What you have to do ->
Below is a listing. Copy each line of it that holds the word "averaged".

----- Available data -----

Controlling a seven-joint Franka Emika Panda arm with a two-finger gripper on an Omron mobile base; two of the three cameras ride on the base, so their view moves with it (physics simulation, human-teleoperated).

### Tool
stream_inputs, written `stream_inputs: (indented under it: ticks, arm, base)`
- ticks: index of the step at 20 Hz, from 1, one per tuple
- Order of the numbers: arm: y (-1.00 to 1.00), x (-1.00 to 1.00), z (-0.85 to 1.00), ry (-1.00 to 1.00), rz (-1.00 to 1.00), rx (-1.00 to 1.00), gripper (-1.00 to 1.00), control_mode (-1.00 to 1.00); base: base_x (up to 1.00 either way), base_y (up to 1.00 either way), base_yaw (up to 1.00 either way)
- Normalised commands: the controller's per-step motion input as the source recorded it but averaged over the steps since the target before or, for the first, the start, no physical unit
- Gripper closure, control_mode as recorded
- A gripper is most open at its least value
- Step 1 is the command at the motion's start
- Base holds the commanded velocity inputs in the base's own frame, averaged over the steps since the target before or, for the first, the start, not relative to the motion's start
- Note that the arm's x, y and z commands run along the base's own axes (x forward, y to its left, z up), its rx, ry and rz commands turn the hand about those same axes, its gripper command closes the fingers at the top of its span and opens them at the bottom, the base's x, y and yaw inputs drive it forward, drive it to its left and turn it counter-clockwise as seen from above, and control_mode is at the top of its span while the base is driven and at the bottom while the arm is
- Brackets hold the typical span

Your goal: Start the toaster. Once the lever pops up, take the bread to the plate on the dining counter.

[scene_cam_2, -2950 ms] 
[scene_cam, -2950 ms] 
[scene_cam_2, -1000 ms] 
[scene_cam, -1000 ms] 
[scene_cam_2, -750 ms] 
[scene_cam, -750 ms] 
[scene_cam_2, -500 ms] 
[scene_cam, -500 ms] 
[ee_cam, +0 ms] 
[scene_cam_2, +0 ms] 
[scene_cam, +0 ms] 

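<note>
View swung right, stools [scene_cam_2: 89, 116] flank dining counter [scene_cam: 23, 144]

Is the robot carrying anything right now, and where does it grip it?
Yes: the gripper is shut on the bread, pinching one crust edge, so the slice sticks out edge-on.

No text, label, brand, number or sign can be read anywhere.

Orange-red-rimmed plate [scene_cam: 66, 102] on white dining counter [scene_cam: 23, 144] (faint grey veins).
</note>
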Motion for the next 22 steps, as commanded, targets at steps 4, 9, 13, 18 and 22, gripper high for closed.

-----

Expected answer ->
- Normalised commands: the controller's per-step motion input as the source recorded it but averaged over the steps since the target before or, for the first, the start, no physical unit
- Base holds the commanded velocity inputs in the base's own frame, averaged over the steps since the target before or, for the first, the start, not relative to the motion's start

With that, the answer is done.